→ Brief
Under this line are records; the part from the line containing "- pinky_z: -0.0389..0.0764" through the line containing "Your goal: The" should be repeated exactly. Please exclude pictures.

Stored data:
§

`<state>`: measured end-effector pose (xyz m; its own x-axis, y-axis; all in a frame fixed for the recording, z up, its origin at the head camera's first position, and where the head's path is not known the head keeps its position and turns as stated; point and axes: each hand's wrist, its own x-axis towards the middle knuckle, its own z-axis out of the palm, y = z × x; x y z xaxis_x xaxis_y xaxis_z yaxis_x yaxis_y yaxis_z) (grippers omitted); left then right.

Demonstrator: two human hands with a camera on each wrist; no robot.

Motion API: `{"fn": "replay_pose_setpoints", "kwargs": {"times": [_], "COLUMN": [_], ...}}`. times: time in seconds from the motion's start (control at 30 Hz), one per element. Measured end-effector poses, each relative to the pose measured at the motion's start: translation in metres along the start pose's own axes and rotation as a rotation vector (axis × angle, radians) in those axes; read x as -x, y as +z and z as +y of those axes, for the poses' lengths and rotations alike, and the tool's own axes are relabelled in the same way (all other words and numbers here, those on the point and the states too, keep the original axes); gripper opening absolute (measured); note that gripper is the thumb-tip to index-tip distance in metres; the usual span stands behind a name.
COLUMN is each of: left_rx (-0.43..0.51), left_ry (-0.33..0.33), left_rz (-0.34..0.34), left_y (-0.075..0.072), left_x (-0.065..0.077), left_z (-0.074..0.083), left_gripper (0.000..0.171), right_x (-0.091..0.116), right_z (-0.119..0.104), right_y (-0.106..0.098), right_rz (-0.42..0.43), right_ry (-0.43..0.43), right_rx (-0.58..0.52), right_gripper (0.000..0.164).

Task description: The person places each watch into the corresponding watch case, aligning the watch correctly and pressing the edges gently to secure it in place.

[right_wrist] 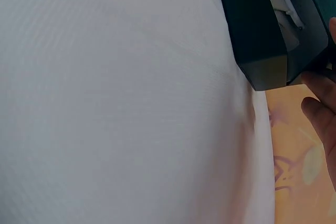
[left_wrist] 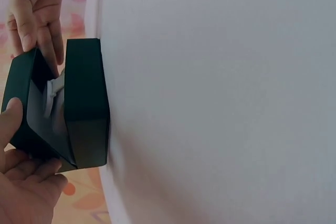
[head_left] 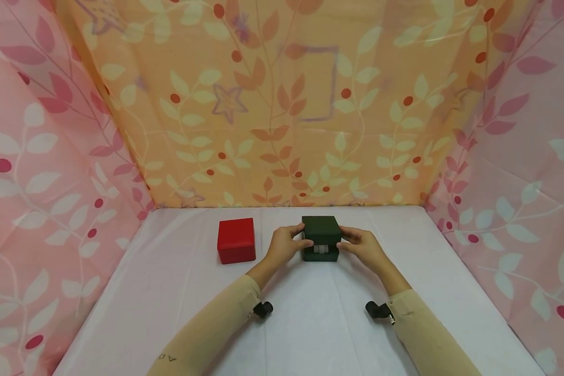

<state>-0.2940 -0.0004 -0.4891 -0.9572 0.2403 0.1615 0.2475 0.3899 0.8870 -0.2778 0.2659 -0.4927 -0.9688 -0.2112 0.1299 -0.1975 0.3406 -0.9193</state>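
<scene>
A dark green box stands on the white tabletop with its hinged lid partly raised. On its left side my left hand grips the lid, thumb at the front edge and fingers along the side. The right hand holds the lid's opposite side between thumb and fingers. Inside the gap shows a pale watch, seen edge-on with a light strap; the lid hides most of it in the head view. Fingers of the right hand lie at the lid's side in the right wrist view.
To the left of the green box sits a closed red box. White cloth covers the table. An orange leaf-patterned curtain hangs at the back, with pink patterned curtains at both sides.
</scene>
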Motion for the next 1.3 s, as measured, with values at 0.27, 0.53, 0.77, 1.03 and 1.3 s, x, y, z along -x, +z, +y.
{"fn": "replay_pose_setpoints", "kwargs": {"times": [0.27,0.53,0.77,1.03,1.3], "left_rx": [0.099,0.203,0.249,0.259,0.253], "left_ry": [-0.03,-0.045,-0.076,-0.067,-0.061], "left_rz": [0.054,0.103,0.111,0.128,0.144], "left_y": [0.006,0.013,0.016,0.019,0.022], "left_x": [0.003,0.006,0.011,0.011,0.013], "left_z": [-0.002,-0.005,-0.005,-0.007,-0.008], "left_gripper": [0.066,0.066,0.065,0.062,0.062], "right_x": [0.01,0.003,0.003,0.01,0.006], "right_z": [-0.025,0.004,0.012,-0.003,0.013], "right_y": [0.003,0.005,0.007,0.009,0.01], "right_rz": [0.029,0.077,0.082,0.062,0.069], "right_ry": [0.024,0.026,0.038,0.033,0.033], "right_rx": [-0.014,-0.059,-0.112,-0.164,-0.169], "right_gripper": [0.055,0.059,0.06,0.057,0.06]}}
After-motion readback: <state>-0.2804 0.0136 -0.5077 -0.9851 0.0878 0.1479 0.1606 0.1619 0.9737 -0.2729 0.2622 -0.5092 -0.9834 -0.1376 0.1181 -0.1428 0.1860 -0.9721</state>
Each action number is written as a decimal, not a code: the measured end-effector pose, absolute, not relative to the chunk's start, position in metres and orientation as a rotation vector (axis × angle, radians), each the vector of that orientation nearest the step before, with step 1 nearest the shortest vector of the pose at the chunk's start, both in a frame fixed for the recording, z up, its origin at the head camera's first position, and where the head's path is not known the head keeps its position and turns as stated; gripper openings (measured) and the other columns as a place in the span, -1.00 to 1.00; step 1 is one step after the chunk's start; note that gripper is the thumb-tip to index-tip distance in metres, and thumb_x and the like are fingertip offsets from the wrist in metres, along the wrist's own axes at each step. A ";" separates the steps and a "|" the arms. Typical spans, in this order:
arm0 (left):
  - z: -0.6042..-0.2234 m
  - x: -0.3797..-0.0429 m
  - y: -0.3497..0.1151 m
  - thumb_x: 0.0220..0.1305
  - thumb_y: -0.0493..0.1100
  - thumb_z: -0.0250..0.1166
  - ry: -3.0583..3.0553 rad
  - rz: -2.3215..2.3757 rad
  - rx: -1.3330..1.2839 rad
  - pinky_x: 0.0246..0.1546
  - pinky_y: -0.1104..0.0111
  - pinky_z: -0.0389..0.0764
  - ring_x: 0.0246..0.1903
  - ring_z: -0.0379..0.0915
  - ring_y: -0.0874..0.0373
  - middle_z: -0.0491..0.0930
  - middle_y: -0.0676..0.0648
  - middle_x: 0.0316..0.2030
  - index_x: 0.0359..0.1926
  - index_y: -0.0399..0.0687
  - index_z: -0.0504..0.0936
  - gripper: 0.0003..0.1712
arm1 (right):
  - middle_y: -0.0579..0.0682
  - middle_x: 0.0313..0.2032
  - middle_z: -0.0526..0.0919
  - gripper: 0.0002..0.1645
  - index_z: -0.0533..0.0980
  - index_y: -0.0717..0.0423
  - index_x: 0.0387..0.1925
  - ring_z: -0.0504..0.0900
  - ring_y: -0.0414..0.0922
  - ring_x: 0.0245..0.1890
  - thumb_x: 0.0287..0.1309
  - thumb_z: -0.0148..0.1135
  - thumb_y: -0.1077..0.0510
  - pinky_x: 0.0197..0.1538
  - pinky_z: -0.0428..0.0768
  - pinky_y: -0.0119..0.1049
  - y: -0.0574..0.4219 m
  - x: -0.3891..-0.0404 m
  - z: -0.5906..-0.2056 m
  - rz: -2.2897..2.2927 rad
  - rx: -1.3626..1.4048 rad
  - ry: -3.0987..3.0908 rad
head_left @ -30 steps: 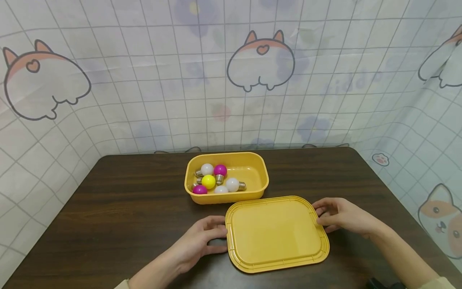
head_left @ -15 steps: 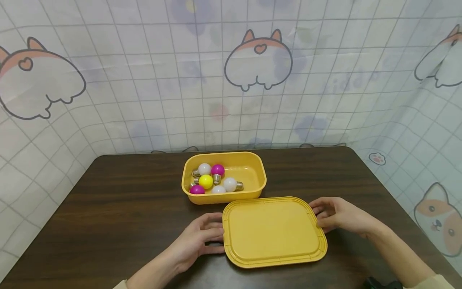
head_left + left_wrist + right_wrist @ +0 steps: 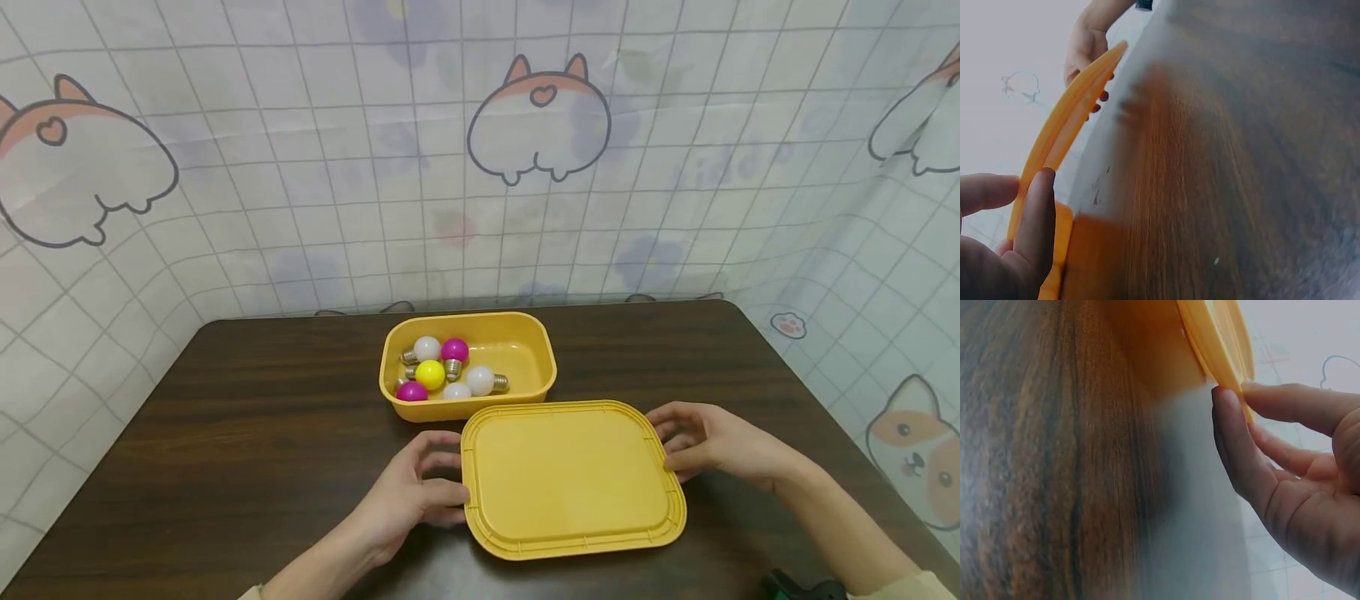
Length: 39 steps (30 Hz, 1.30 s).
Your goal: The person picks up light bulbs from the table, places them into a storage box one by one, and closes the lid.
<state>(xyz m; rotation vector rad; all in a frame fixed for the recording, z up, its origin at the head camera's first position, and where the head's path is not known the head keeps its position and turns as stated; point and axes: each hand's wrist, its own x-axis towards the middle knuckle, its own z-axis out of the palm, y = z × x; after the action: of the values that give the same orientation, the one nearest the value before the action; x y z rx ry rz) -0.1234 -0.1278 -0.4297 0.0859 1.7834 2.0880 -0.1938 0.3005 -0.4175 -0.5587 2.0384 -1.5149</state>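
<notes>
A yellow plastic lid (image 3: 573, 479) is held between my two hands, in front of a yellow box (image 3: 536, 395). My left hand (image 3: 405, 492) pinches its left edge between thumb and fingers. At the opposite edge my right hand (image 3: 716, 442) has the same kind of pinch, as the right wrist view shows on the lid's rim (image 3: 1219, 356). A gap separates the lid (image 3: 1063, 125) from the tabletop in the left wrist view. Several light bulbs lie in the box, among them a yellow bulb (image 3: 431, 375), a magenta bulb (image 3: 454, 350) and a white bulb (image 3: 480, 381).
Everything stands over a dark wood-grain table (image 3: 247, 450). A white gridded cloth (image 3: 420, 167) with cartoon animals hangs behind and at both sides. A dark object (image 3: 802, 587) lies at the bottom right, partly cut off by the frame.
The lid's far edge now overlaps the box's near rim a little more in the view. My left thumb has shifted up onto the lid's edge. The bulbs have stayed put.
</notes>
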 end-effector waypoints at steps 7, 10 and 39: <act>-0.426 -0.123 -0.127 0.17 -0.45 0.43 1.804 2.105 0.104 -0.21 0.08 0.76 -0.21 0.69 -0.03 0.52 -0.28 0.06 0.37 -0.27 0.25 -0.20 | 0.33 0.08 0.54 -0.30 0.22 0.44 0.38 0.68 0.11 -0.07 0.29 0.29 0.41 -0.06 0.73 0.07 0.309 -0.196 -0.419 -1.582 -0.607 1.993; -0.424 -0.125 -0.127 0.18 -0.44 0.44 1.803 2.118 0.123 -0.19 0.07 0.76 -0.20 0.69 -0.04 0.52 -0.28 0.07 0.37 -0.27 0.26 -0.20 | 0.30 0.08 0.57 -0.32 0.23 0.44 0.38 0.69 0.07 -0.06 0.31 0.26 0.43 -0.05 0.72 0.08 0.311 -0.198 -0.418 -1.614 -0.641 1.971; -0.399 -0.146 -0.148 0.28 -0.45 0.37 2.032 2.190 0.325 -0.09 0.08 0.74 -0.08 0.67 -0.03 0.50 -0.32 0.04 0.28 -0.38 0.43 -0.43 | 0.11 0.03 0.69 -0.57 0.43 0.35 0.26 0.71 0.01 -0.01 0.40 0.19 0.41 0.04 0.71 -0.06 0.283 -0.208 -0.392 -1.814 -0.702 2.100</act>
<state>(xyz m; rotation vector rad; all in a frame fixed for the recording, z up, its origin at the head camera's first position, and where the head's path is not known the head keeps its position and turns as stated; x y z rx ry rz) -0.1462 -0.1480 -0.3991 0.3248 2.0317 2.1905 -0.2085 0.2825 -0.3925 -0.7020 2.0999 -1.8141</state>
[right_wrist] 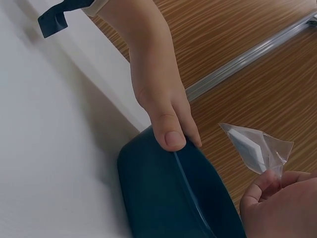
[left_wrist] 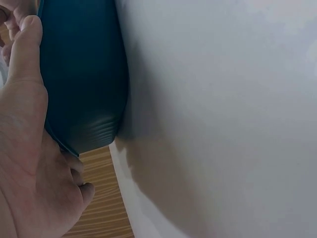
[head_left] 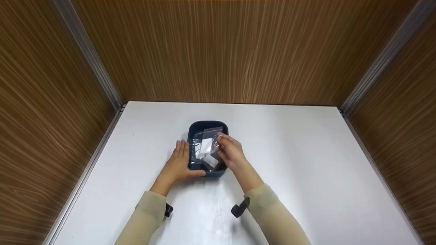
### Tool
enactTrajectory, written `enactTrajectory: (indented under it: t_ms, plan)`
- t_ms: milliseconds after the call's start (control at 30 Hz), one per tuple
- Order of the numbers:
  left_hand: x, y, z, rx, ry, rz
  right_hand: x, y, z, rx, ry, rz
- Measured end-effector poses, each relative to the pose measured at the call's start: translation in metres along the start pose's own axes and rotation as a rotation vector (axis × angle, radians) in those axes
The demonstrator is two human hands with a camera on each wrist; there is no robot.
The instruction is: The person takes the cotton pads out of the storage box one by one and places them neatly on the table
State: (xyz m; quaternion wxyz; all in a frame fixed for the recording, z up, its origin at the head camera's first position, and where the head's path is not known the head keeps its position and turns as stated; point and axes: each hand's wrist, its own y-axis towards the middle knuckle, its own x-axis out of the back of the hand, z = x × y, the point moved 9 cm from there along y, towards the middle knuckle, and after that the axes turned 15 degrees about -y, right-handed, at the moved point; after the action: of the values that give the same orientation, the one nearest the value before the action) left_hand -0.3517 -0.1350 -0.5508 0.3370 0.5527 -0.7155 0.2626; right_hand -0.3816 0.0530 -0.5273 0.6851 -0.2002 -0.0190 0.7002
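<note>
A dark blue plastic bin [head_left: 208,124] stands on the white table, its side wall [left_wrist: 84,74] filling much of the left wrist view. My left hand [head_left: 177,166] rests against the bin's left side, fingers straight along it, the thumb [right_wrist: 173,139] lying on the near rim. Over the bin, my right hand [head_left: 233,151] pinches a small clear zip bag [right_wrist: 245,146] by its edge; something flat and white shows inside. Other clear bags [head_left: 197,149] lie in the bin beneath, one with a whitish piece [head_left: 211,161] in it. The right hand partly covers the bin's right side.
The white table [head_left: 293,163] extends on all sides of the bin. Wood-grain panels [head_left: 218,51] rise at the back and both sides, with metal strips [head_left: 98,61] at the corners. Black straps [head_left: 240,207] hang at the sleeves.
</note>
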Motion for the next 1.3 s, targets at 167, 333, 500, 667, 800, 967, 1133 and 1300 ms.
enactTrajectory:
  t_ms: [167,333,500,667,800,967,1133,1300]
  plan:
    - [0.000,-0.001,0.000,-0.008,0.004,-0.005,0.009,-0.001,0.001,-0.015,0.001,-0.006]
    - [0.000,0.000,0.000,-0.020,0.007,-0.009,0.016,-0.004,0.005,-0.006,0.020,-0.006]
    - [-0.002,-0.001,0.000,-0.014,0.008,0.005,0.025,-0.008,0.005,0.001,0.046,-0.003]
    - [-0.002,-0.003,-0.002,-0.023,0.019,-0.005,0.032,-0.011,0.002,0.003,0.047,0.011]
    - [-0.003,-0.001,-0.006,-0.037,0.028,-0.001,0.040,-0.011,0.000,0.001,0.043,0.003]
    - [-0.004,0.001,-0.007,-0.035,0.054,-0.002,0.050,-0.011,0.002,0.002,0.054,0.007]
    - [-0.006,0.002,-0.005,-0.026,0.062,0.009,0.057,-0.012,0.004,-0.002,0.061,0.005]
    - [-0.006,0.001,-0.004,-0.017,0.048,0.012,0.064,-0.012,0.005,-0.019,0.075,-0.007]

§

→ Result for this exercise
  - pinky_z: -0.0389..0.0764
  - ring_x: 0.0246..0.1903
  - ring_z: -0.0379..0.0915
  - ring_y: -0.0874..0.0373
  - middle_z: -0.0491..0.0930
  - middle_y: -0.0676..0.0648
  - middle_x: 0.0316..0.2030
  - index_x: 0.0359..0.1926
  - index_y: -0.0399..0.0687
  - index_z: -0.0504..0.0936
  - gripper: 0.0003..0.1712
arm1 (right):
  - middle_y: -0.0579..0.0682
  - middle_x: 0.0313..0.2032
  - middle_z: -0.0526..0.0919
  - gripper: 0.0002..0.1645
  - index_z: -0.0533..0.0980
  - index_y: -0.0717..0.0423
  - index_x: 0.0387..0.1925
  - ring_z: -0.0504..0.0900
  - ring_y: -0.0414..0.0922
  - ring_x: 0.0245..0.1890
  - thumb_x: 0.0287..0.1309
  - thumb_z: -0.0148..0.1135
  - thumb_y: -0.1077..0.0510
  - pinky_x: 0.0197..0.1538
  - pinky_z: -0.0428..0.0768
  - pinky_y: -0.0119..0.1049
  - y: -0.0574..0.4219 m
  - x: -0.3891..-0.0404 m
  - z: -0.5906..-0.2056 m
  - rz: -2.2897..2.2927 rad
  - rx: -1.3626..1.4048 rad
  - ry: -3.0987..3.0908 rad
head_left @ -30 steps: 
head_left @ -15 steps: 
head_left + left_wrist + right_wrist @ +0 steps: 
Length: 39 steps (30 Hz, 1.30 s).
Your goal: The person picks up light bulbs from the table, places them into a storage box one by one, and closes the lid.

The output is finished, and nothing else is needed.